Your objective:
Please reproduce the full listing exactly, with nothing added.

Source data:

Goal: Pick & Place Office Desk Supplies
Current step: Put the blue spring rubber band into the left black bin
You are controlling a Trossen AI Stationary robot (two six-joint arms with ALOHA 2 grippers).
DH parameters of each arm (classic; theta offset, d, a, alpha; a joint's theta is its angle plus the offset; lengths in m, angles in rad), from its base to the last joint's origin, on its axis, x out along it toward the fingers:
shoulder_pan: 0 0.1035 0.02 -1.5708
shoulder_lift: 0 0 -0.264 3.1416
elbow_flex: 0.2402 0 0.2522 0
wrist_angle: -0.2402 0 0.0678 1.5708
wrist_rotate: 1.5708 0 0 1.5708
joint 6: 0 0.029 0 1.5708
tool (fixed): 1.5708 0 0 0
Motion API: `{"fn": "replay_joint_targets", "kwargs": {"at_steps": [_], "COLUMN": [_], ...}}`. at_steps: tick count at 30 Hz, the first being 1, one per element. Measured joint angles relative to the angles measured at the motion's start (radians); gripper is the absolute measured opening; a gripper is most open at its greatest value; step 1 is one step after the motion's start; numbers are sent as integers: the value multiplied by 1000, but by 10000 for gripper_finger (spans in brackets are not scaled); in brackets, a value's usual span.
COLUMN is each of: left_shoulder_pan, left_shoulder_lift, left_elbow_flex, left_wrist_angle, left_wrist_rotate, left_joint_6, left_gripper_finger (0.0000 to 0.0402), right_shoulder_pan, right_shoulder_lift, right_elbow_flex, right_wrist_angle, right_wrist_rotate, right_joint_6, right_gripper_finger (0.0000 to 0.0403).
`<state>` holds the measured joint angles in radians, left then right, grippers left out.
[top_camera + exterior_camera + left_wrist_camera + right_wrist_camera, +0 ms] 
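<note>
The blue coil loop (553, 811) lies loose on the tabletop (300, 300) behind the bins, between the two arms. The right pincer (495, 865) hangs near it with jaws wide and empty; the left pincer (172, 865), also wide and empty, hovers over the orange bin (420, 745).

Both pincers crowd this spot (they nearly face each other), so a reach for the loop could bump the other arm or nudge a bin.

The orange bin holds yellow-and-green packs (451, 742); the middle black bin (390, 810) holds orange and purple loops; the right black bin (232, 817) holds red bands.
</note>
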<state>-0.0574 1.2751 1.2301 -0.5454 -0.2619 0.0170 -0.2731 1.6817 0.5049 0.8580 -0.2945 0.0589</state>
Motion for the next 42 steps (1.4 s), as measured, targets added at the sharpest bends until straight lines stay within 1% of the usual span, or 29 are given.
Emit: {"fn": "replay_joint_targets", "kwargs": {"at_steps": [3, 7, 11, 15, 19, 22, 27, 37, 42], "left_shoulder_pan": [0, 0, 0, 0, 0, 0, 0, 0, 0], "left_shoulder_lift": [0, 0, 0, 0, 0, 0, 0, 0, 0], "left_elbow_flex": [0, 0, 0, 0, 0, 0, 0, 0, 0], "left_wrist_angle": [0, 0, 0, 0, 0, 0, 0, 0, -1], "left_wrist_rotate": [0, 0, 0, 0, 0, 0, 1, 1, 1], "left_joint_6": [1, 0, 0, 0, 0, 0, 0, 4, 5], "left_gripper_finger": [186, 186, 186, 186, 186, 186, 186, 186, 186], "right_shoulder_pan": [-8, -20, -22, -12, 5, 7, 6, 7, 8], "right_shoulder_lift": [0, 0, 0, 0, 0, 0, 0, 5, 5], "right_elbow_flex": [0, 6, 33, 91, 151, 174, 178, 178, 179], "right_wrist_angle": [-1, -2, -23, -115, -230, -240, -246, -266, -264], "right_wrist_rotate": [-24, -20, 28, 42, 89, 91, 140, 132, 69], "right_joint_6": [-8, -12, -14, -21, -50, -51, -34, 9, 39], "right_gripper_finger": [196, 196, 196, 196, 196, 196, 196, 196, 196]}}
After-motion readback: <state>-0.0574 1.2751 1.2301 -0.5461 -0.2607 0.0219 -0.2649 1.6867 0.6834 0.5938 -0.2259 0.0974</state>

Task output:
Goal: Pick & Place Office Desk Supplies
Current step: Put the blue spring rubber band into the left black bin
You are controlling a Trossen AI Stationary robot (two six-joint arms with ALOHA 2 grippers).
DH parameters of each arm (classic; theta offset, d, a, alpha; a joint's theta is its angle plus the offset; lengths in m, angles in rad), from its base to the last joint's origin, on its axis, x out along it toward the fingers:
shoulder_pan: 0 0.1035 0.02 -1.5708
shoulder_lift: 0 0 -0.264 3.1416
elbow_flex: 0.2402 0 0.2522 0
wrist_angle: -0.2402 0 0.0678 1.5708
wrist_rotate: 1.5708 0 0 1.5708
joint 6: 0 0.029 0 1.5708
tool (fixed): 1.5708 0 0 0
Motion API: `{"fn": "replay_joint_targets", "kwargs": {"at_steps": [_], "COLUMN": [_], ...}}`. at_steps: tick count at 30 Hz, the first being 1, one per element. Measured joint angles relative to the angles measured at the motion's start (radians); gripper is the absolute measured opening; a gripper is most open at its greatest value; step 1 is one step after the motion's start; numbers are sent as integers: the value multiplied by 1000, but by 10000 for gripper_finger (spans in brackets are not scaled); in brackets, a value's usual span.
COLUMN is each of: left_shoulder_pan, left_shoulder_lift, left_elbow_flex, left_wrist_angle, left_wrist_rotate, left_joint_6, left_gripper_finger (0.0000 to 0.0402), right_shoulder_pan, right_shoulder_lift, right_elbow_flex, right_wrist_angle, right_wrist_rotate, right_joint_6, right_gripper_finger (0.0000 to 0.0403).
`<state>` holds the measured joint angles in radians, left then right, grippers left out.
[top_camera + exterior_camera + left_wrist_camera + right_wrist_camera, +0 ms] 
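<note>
The blue coil loop (553, 811) lies loose on the tabletop (300, 300) behind the bins, between the two arms. The right pincer (495, 865) hangs near it with jaws wide and empty; the left pincer (172, 865), also wide and empty, hovers over the orange bin (420, 745).

Both pincers crowd this spot (they nearly face each other), so a reach for the loop could bump the other arm or nudge a bin.

The orange bin holds yellow-and-green packs (451, 742); the middle black bin (390, 810) holds orange and purple loops; the right black bin (232, 817) holds red bands.
</note>
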<state>-0.0574 1.2751 1.2301 -0.5454 -0.2619 0.0170 -0.2731 1.6817 0.5049 0.8580 -0.2945 0.0589</state>
Motion for the next 42 steps (1.4 s), as measured, targets added at the sharpest bends until straight lines stay within 1% of the usual span, or 29 are given.
Emit: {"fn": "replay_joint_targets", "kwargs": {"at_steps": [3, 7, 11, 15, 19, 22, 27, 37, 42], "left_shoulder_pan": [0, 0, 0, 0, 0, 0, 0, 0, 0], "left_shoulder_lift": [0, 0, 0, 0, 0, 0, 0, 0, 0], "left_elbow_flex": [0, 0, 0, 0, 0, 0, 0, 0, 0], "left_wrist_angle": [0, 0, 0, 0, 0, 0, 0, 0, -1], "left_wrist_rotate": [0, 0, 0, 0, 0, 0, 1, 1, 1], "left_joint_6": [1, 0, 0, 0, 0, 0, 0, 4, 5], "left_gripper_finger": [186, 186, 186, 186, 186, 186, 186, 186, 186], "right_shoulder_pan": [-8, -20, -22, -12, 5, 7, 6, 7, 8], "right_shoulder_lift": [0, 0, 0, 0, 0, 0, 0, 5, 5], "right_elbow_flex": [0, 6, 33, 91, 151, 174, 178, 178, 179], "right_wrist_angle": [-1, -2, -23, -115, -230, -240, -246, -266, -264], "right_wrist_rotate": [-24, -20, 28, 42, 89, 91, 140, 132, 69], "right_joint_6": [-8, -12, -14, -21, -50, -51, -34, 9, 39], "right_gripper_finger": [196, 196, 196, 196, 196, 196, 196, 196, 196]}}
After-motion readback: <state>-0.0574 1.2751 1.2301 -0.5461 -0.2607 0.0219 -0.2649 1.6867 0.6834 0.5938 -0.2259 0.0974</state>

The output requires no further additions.